Je puis en donner la confirmation personnelle à propos de mon département des Hautes-Alpes, qui est particulièrement exposé aux migrations au long cours, en particulier à la frontière avec l’Italie : la préfecture y dispose de 3 ETP théoriques pour traiter les dossiers de près de 1 500 à 2 000 étrangers qui passent chaque année la frontière ; encore est-on, dans la réalité, plus proche de 2 ETP, puisqu’il arrive régulièrement qu’un poste reste vacant…

Vous comprendrez aisément qu’il soit difficile, dans ces conditions, de mener une politique qui ait quelque chance d’être perçue comme structurée et positive. Nombre de nos concitoyens peinent ainsi à comprendre que l’État soit si impuissant à traiter les demandes, au demeurant légales, déposées par des étrangers à leur entrée sur notre territoire.

Le réarmement des territoires que le Gouvernement appelle de ses vœux doit donc se concrétiser dans les faits. L’État territorial n’est pas un concept théorique : il doit se traduire sur le terrain par un renforcement des moyens humains et financiers.

Vous le savez tous ici, le couple préfet-maire, auquel il faut ajouter les élus locaux, est essentiel pour faire face aux difficultés que connaissent les populations.
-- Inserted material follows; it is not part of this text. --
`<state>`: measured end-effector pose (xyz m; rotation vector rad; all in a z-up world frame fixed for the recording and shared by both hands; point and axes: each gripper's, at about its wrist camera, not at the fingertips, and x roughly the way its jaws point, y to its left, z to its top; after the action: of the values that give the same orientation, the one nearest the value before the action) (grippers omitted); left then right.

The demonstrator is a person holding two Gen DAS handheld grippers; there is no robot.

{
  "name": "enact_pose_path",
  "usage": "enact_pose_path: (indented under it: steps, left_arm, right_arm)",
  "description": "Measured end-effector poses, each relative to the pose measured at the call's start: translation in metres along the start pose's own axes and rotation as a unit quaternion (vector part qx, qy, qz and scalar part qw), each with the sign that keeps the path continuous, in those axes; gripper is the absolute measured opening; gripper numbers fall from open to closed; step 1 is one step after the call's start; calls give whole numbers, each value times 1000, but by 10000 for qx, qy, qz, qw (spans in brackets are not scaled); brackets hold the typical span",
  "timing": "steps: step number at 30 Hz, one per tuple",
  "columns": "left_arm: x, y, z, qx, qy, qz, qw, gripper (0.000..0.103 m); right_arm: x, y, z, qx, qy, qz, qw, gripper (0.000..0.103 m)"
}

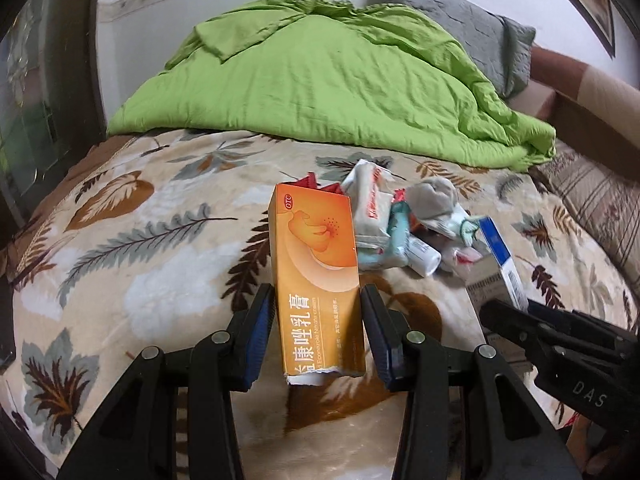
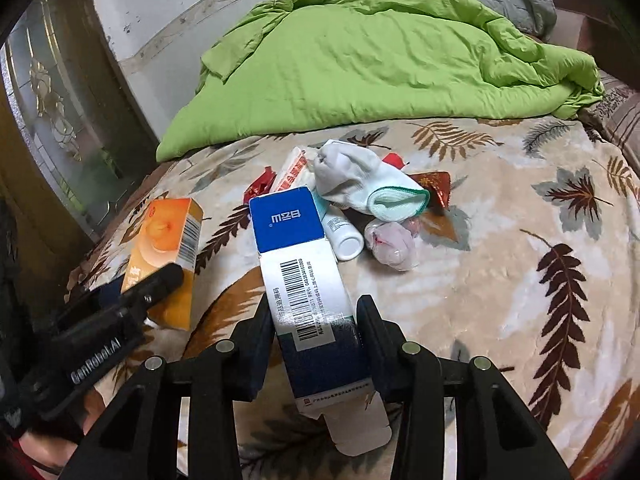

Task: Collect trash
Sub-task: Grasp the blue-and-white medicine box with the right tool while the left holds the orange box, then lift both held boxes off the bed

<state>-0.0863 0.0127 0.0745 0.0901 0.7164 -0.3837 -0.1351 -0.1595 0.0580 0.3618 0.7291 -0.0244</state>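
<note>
My left gripper point(image 1: 316, 292) is shut on an orange medicine box point(image 1: 316, 248), held upright above the leaf-patterned blanket point(image 1: 160, 240). To its right, my right gripper point(image 2: 316, 304) is shut on a blue and white carton point(image 2: 288, 220) with a barcode, its torn flap hanging toward the camera. Each view shows the other gripper at its side: the right gripper point(image 1: 504, 312) with its carton point(image 1: 496, 248), and the left gripper point(image 2: 168, 276) with the orange box point(image 2: 168, 236). Beyond both lies a trash pile: a tissue pack point(image 2: 294, 168), a small white bottle point(image 2: 344, 236), crumpled plastic point(image 2: 392, 248) and red wrappers point(image 2: 436, 188).
A white sock point(image 2: 352, 180) lies on top of the pile. A crumpled green quilt point(image 1: 320, 80) and a grey pillow point(image 1: 472, 28) fill the back of the bed. A glass-panelled door point(image 2: 52, 100) stands to the left, and a cardboard box point(image 1: 592, 100) to the right.
</note>
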Motion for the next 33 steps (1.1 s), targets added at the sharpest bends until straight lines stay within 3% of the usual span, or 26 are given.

Je l’ai encore constaté ce week-end dans mon département, qui a été touché par les aléas climatiques ; je ne doute pas que Mme la ministre, qui s’y rendra demain, partage mon point de vue.

Le programme 216 « Conduite et pilotage des politiques de l’intérieur » connaît, quant à lui, un accroissement d’environ 38 % de ses crédits.

Ce programme budgétaire porte les fonctions de pilotage du ministère de l’intérieur et des outre-mer au travers des activités d’état-major, d’expertise, de conseil et de contrôle qu’il assure. La hausse de ses crédits s’explique par la poursuite de deux projets d’ampleur en 2024 : la création d’un site unique du renseignement intérieur et l’installation à Saint-Denis d’un pôle transversal des directions supports du ministère.

Le programme 232 « Vie politique » finance l’exercice des droits des citoyens dans le domaine des élections.

Si les moyens affectés audit programme ne s’élèvent qu’à 257 millions d’euros, on constate une forte augmentation des crédits – +127 % – liée à la conjoncture électorale de l’année prochaine, et notamment à l’organisation des élections européennes.

Mon souhait est que les moyens mobilisés pour accompagner l’action territoriale de l’État nous permettent d’améliorer la situation constatée dans nos territoires et de faire en sorte que le service rendu à nos concitoyens, à nos entreprises et à nos collectivités locales le soit dans de meilleures conditions.

Compte tenu de la dynamique plutôt positive de correction de la tendance très négative qu’a connue la présente mission entre 2012 et 2017, le groupe Union Centriste votera en faveur de ces crédits.